Wolę, kiedy moje sztuki reżyseruje ktoś inny. Gdy robię to sam, próbuję być wobec nich krytyczny. Reżyser powinien prowadzić dialog z autorem, a polemika z samym sobą jest pewnego rodzaju schizofrenią. Chociaż… Z lękiem wprowadzałbym zmiany do dramatu Szekspira, nie traktuję nazbyt serio tekstu Wojtyszki.

A nie chciałby pan zaskoczyć widza jako autor?

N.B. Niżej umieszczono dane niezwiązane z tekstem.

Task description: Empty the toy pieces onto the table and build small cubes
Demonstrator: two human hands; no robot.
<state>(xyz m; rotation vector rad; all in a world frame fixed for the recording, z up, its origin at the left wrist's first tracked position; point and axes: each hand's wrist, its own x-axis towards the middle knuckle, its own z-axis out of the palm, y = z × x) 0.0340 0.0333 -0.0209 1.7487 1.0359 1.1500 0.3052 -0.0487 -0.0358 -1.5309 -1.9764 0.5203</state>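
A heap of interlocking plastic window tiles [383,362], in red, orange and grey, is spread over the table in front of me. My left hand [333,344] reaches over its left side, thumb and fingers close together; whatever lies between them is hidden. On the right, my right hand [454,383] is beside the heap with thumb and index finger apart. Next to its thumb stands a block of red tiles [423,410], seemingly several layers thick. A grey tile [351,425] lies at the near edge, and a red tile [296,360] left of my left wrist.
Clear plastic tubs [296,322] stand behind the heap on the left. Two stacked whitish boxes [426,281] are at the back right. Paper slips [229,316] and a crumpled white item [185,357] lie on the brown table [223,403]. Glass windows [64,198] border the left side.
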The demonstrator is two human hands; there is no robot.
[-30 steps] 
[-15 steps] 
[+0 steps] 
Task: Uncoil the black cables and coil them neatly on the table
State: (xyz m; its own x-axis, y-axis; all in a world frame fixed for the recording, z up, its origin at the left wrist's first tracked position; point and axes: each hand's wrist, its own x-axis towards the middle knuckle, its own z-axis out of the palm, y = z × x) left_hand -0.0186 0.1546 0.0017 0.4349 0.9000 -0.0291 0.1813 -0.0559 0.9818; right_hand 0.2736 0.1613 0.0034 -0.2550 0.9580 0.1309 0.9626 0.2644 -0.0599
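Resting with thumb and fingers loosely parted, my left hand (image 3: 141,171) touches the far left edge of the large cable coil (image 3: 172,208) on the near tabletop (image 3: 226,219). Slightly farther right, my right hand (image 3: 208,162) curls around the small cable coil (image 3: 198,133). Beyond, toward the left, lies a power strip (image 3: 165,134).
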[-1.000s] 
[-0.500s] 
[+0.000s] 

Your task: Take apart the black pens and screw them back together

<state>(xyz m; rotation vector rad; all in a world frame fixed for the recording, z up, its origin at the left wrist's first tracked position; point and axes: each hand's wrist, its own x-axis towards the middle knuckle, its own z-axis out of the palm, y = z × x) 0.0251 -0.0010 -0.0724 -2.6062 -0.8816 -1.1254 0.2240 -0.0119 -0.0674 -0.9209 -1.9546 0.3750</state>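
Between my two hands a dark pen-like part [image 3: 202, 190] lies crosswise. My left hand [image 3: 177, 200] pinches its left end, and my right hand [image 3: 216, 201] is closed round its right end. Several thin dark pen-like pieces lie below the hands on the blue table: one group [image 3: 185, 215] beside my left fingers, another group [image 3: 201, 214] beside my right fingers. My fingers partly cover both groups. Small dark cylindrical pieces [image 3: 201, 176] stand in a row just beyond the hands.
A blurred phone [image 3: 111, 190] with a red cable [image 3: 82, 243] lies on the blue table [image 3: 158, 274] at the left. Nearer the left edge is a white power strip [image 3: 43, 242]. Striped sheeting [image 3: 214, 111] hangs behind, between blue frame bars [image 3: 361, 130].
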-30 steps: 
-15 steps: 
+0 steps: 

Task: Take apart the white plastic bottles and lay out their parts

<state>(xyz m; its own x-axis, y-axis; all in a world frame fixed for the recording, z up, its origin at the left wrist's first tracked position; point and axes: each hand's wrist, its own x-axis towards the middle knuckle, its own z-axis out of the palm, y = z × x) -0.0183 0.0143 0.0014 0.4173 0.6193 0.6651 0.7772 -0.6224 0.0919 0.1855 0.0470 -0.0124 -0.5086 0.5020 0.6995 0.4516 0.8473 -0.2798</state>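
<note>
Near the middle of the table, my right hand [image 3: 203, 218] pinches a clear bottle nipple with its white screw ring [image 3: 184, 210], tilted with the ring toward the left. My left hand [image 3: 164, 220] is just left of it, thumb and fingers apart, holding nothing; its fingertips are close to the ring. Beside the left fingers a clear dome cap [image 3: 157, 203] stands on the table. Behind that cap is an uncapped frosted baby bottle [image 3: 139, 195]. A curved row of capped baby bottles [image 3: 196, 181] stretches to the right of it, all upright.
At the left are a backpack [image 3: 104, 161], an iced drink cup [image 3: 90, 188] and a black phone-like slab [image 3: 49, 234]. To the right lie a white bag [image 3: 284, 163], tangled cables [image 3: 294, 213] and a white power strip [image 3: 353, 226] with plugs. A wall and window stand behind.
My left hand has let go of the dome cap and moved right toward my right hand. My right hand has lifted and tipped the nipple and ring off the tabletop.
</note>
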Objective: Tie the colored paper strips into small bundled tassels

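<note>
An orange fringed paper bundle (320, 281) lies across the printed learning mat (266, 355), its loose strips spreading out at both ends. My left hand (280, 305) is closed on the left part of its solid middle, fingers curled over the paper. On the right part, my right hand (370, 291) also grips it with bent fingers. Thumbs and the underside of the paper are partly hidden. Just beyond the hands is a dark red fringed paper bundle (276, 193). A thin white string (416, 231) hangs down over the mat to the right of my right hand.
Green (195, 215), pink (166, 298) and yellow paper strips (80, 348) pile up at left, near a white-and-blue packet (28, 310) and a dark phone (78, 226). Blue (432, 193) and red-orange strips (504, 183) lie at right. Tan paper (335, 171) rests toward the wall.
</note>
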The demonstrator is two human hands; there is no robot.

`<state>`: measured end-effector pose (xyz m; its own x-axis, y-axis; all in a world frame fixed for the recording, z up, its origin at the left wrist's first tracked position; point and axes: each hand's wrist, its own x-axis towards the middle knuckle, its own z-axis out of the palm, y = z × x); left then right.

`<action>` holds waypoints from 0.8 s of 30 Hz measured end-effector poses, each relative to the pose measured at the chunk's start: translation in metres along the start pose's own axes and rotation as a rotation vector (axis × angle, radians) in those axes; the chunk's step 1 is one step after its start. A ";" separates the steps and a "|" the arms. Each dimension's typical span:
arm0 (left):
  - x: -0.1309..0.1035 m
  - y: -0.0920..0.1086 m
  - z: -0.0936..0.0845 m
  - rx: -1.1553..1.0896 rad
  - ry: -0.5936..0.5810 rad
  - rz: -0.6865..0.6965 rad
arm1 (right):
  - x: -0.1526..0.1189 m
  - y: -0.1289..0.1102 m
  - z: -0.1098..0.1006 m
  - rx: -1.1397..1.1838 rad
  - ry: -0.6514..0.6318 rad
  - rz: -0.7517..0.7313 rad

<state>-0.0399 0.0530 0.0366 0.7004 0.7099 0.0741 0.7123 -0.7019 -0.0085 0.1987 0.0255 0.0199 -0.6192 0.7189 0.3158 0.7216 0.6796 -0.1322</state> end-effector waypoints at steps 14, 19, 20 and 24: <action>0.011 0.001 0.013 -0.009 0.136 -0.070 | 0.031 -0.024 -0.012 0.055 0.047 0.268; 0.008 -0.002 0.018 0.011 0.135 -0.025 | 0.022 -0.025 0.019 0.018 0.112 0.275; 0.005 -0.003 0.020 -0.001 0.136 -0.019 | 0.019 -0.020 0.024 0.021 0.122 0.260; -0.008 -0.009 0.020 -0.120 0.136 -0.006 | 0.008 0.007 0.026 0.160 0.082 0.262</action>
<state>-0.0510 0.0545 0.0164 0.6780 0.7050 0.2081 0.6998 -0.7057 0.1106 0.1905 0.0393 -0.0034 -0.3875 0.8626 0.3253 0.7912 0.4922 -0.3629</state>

Podjęcie tematu życia Michała Bałuckiego jest już rodzajem wolty. Tym razem nie napisałem utworu o klasycznej konstrukcji. Twórcy dzielą się na tych, którzy potrzebę rewolucji mają we krwi, oraz tych, którzy wykorzystują formy zastane. Jedni i drudzy nie muszą wchodzić sobie w drogę. Dotychczas nie podejmowałem tak radykalnych eksperymentów formalnych. Niepokoję się, jak to zostanie odebrane przez publiczność, choć w założeniu utwór nie jest pomyślany jako prowokacja. Nie zamierzam prześcignąć w szczerości Sarah Kane ani nie spróbuję stworzyć dramatu tak złożonego w interpretacji jak te Elfriede Jelinek. Bardzo mi się podoba dramaturgia Wyrypajewa, wysoko cenię Anioły w Ameryce Kushnera, ale to nie są moje problemy.

A który z współczesnych dramaturgów jest pana punktem odniesienia?
Najbliższy pozostaje Bułhakow, który towarzyszy mi całe życie. Czytam wciąż na nowo jego dramaty, jak Dni Turbinów i Ostatnie dni. Podziwiam je i żałuję, że Polacy stracili zainteresowanie wielką literaturą rosyjską.